Exercise details> Please output, without any change, the lines of the material below from the very first through the one with "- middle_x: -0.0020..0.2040".

Given data Start Marker

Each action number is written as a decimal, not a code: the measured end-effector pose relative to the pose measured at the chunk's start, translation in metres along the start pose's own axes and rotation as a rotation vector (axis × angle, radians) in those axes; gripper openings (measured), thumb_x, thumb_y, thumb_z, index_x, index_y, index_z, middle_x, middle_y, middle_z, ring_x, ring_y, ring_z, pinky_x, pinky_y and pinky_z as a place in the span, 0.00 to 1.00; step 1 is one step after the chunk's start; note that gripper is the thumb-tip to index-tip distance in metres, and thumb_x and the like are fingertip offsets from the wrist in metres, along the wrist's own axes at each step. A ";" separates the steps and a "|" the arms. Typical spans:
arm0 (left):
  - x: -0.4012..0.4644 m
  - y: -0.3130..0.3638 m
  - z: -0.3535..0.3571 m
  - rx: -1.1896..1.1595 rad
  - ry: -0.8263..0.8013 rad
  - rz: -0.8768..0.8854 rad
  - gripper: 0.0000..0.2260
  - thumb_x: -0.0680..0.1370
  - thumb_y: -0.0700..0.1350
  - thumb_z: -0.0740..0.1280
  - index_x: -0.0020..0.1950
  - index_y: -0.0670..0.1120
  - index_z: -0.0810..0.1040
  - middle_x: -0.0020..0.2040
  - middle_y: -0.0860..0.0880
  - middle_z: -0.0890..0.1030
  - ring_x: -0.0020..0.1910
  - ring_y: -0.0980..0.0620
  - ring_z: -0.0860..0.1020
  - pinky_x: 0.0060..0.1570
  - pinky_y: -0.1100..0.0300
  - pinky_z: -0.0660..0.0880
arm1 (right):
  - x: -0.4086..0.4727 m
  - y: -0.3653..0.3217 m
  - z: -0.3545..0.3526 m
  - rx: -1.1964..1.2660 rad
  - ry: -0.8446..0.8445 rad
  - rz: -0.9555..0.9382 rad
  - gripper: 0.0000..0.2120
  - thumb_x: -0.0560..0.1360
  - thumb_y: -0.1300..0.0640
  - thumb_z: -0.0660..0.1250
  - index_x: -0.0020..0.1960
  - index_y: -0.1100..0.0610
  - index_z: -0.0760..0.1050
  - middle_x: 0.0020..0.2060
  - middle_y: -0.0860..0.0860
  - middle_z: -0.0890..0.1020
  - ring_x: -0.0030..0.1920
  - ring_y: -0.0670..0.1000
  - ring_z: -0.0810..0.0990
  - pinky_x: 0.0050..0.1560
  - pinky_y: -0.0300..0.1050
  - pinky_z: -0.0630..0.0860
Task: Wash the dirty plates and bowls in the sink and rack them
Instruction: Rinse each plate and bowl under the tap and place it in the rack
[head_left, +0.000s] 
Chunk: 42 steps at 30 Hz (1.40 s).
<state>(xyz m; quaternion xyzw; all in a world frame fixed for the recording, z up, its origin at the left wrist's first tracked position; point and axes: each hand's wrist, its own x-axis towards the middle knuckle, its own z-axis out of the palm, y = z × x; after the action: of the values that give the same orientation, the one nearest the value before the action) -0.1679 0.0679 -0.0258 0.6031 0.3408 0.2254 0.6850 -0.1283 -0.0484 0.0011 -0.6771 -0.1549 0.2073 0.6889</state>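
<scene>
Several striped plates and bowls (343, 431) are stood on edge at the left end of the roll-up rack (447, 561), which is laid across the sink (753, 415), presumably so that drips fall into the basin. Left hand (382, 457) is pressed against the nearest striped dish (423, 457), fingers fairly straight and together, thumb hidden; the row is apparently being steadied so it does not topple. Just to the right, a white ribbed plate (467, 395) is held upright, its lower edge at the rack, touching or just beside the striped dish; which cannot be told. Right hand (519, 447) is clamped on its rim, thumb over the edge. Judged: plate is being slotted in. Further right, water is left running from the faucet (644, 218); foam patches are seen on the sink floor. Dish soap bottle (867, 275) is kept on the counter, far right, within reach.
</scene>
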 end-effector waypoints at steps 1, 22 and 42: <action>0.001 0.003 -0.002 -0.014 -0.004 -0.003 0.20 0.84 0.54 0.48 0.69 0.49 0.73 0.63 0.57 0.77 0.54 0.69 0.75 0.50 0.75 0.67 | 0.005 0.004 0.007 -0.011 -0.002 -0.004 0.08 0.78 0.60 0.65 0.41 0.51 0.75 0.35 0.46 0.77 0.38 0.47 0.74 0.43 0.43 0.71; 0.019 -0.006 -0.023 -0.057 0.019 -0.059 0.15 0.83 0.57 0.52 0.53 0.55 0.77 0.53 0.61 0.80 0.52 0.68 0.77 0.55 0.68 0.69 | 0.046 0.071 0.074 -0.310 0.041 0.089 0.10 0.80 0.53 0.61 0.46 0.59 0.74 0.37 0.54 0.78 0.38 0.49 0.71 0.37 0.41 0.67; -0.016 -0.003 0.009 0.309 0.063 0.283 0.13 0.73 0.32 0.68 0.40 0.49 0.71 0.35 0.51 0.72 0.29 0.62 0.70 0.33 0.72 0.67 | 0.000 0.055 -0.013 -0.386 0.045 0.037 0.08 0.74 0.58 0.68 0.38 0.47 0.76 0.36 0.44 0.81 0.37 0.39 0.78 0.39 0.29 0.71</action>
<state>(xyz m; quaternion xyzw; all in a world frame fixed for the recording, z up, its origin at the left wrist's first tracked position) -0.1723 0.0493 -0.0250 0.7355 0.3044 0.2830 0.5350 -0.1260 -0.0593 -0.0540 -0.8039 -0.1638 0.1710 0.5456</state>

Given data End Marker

Solution to this problem>
Each action number is written as a decimal, not a code: the measured end-effector pose relative to the pose measured at the chunk's start, translation in metres along the start pose's own axes and rotation as a rotation vector (axis × angle, radians) in those axes; gripper openings (measured), thumb_x, thumb_y, thumb_z, index_x, index_y, index_z, middle_x, middle_y, middle_z, ring_x, ring_y, ring_z, pinky_x, pinky_y and pinky_z as a place in the span, 0.00 to 1.00; step 1 is one step after the chunk's start; note that gripper is the thumb-tip to index-tip distance in metres, and thumb_x and the like are fingertip offsets from the wrist in metres, along the wrist's own axes at each step. A ";" separates the steps and a "|" the arms. Typical spans:
arm0 (left):
  - x: -0.4012..0.4644 m
  - y: -0.3130..0.3638 m
  - z: -0.3535..0.3571 m
  - rx: -1.1896..1.1595 rad
  - ry: -0.8263..0.8013 rad
  - rz: -0.8768..0.8854 rad
  - gripper: 0.0000..0.2260
  - thumb_x: -0.0680..0.1370
  - thumb_y: -0.0700..0.1350
  - thumb_z: -0.0740..0.1280
  - index_x: -0.0020..0.1950
  - index_y: -0.0670..0.1120
  - index_z: -0.0810..0.1040
  - middle_x: -0.0020..0.2040

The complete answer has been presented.